* **GOAL OF THE EXERCISE**: Below are entries; repeat exactly, and nothing else, the lines from the one holding "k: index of" through the one holding "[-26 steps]", inclusive. Leave the pictures out.

* **Records from a data collection**:
--------------------------------
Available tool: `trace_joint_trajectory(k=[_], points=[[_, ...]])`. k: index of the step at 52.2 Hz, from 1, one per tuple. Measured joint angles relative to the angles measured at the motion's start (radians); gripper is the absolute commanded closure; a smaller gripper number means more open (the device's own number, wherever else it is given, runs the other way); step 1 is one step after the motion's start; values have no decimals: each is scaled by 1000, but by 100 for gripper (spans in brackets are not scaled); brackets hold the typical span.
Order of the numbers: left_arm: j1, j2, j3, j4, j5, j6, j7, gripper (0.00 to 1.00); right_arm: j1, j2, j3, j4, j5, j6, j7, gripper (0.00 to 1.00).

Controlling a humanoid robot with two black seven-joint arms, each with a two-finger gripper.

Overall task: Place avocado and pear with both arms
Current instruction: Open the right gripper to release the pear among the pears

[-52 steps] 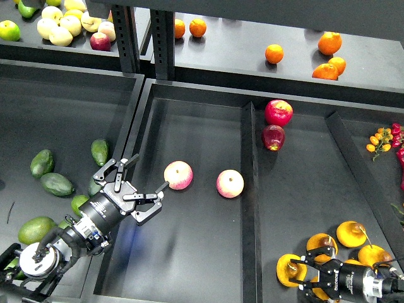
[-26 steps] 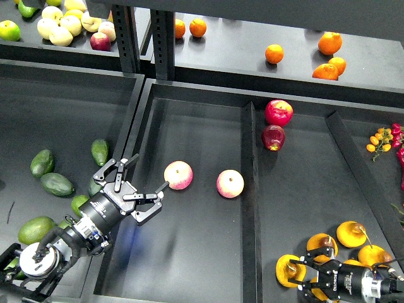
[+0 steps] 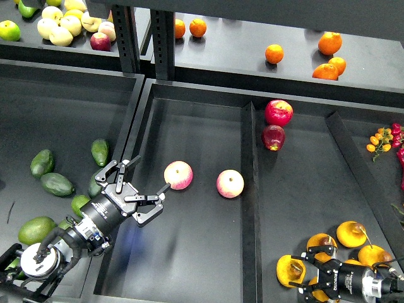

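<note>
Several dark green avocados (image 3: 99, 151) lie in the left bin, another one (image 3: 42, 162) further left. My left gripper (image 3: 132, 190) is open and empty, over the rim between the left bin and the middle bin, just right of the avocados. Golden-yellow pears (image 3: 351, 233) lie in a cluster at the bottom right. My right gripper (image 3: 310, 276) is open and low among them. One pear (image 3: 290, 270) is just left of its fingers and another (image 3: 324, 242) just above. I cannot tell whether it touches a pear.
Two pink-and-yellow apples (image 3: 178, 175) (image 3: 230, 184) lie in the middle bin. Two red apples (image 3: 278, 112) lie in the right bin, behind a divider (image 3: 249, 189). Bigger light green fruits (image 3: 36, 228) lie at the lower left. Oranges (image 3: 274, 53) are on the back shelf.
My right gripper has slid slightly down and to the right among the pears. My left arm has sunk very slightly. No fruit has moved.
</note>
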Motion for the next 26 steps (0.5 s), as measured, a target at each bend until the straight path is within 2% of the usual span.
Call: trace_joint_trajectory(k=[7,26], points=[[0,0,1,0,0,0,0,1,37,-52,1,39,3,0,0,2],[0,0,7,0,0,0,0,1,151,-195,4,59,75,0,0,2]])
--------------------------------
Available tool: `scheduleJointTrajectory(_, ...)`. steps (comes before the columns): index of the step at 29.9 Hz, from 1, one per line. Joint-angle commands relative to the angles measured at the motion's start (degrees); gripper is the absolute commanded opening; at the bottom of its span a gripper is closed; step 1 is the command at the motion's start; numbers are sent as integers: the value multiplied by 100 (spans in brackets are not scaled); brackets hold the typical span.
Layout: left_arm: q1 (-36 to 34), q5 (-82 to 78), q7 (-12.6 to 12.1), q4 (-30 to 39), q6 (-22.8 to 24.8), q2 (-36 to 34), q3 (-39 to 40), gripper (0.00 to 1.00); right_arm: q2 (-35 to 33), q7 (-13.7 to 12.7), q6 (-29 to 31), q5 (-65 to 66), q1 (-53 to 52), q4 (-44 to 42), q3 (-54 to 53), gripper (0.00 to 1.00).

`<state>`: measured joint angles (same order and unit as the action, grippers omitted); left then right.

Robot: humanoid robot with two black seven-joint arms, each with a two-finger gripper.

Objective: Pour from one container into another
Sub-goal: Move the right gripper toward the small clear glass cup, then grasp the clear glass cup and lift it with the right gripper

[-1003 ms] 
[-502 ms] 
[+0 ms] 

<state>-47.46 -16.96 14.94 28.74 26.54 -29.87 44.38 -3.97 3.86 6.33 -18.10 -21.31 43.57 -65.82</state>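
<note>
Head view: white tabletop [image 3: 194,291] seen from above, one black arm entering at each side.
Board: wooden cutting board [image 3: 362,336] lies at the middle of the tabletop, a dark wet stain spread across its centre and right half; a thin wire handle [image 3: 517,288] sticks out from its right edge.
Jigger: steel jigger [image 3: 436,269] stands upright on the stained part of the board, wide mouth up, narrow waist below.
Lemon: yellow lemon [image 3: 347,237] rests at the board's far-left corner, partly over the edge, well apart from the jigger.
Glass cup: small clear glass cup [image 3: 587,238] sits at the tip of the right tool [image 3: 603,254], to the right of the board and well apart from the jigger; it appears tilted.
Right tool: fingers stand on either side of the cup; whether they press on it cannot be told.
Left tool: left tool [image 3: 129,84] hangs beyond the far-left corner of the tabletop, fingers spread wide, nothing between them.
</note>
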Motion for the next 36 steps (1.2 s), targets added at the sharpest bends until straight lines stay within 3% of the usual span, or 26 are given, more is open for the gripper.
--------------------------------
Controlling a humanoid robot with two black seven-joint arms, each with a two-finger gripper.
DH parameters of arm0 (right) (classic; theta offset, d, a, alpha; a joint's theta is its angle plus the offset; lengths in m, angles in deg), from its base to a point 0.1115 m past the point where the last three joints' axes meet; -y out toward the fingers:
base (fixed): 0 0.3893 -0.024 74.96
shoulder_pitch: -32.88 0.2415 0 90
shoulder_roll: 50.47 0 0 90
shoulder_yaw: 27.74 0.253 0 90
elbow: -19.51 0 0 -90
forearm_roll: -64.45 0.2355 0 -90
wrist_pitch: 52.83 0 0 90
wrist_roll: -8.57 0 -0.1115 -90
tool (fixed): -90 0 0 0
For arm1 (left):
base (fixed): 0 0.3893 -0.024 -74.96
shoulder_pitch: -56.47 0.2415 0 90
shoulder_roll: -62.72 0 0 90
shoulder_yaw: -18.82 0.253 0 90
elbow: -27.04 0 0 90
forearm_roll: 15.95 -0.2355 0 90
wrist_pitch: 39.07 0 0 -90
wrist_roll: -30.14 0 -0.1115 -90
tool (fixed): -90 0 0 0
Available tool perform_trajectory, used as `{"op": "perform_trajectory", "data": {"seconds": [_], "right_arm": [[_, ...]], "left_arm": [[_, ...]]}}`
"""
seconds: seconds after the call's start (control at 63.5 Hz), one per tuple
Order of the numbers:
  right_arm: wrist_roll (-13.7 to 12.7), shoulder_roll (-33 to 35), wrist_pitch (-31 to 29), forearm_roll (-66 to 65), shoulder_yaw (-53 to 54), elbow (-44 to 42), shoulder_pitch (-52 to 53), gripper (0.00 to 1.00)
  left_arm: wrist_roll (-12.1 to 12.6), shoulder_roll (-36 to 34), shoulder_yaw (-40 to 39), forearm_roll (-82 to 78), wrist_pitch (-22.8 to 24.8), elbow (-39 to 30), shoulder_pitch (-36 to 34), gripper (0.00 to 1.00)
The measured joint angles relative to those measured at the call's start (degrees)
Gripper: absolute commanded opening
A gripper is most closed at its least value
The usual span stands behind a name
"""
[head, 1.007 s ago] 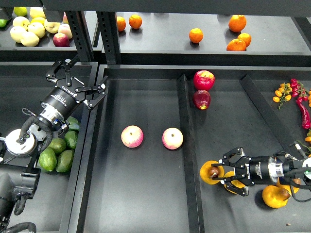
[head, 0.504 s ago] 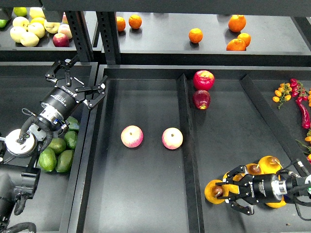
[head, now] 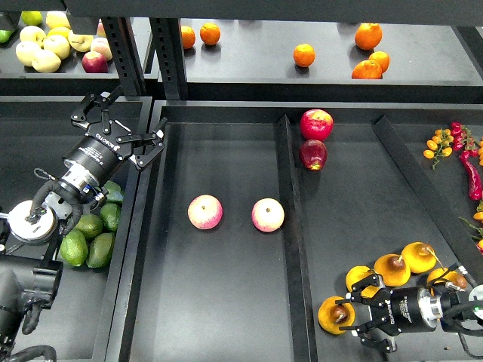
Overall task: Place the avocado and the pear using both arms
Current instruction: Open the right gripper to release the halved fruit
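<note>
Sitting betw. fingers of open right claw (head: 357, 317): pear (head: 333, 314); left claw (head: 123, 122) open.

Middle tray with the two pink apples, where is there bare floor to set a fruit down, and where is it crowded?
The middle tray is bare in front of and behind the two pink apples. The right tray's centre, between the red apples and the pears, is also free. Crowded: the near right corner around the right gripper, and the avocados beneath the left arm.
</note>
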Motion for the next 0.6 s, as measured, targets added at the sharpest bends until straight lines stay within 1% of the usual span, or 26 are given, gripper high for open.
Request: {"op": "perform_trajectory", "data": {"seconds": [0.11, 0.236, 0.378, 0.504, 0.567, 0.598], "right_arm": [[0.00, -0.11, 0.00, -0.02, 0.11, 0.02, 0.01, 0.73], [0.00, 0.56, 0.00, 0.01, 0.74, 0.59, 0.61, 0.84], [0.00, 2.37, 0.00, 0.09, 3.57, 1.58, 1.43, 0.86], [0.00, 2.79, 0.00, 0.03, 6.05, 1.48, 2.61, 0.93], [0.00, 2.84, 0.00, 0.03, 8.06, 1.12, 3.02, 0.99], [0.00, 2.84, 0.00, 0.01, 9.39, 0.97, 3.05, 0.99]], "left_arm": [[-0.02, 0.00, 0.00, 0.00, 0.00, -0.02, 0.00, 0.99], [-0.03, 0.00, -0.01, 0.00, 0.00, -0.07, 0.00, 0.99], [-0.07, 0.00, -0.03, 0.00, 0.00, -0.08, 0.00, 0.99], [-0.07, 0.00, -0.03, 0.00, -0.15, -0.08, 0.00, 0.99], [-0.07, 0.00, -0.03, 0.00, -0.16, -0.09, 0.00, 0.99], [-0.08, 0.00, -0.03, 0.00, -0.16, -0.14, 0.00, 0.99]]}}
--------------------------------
* **RESPONSE TO THIS EXERCISE**:
Available tool: `trace_joint_trajectory(k=[_], points=[[_, ...]])`. k: index of the step at 52.2 Hz, from 1, one per tuple. Measured joint angles relative to the angles measured at the motion's start (radians); gripper is the absolute commanded closure; a smaller gripper number means more open (the device's own number, wherever else it is given, runs the other way); step 1 is one step after the motion's start; values have no decimals: each is scaled by 1000, but by 100 for gripper (spans in brackets are not scaled); brackets hold the typical span.
Order of the numbers: left_arm: j1, j2, j3, j4, j5, j6, j7, gripper (0.00 to 1.00); right_arm: j1, j2, j3, j4, j5, j6, j7, gripper (0.00 to 1.00).

Controlling a humanoid robot with two black seven-joint arms, each with a two-finger gripper.

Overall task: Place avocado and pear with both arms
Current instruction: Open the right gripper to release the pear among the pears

[-52 steps] 
[-26 steps] 

Nothing more belongs to this answer.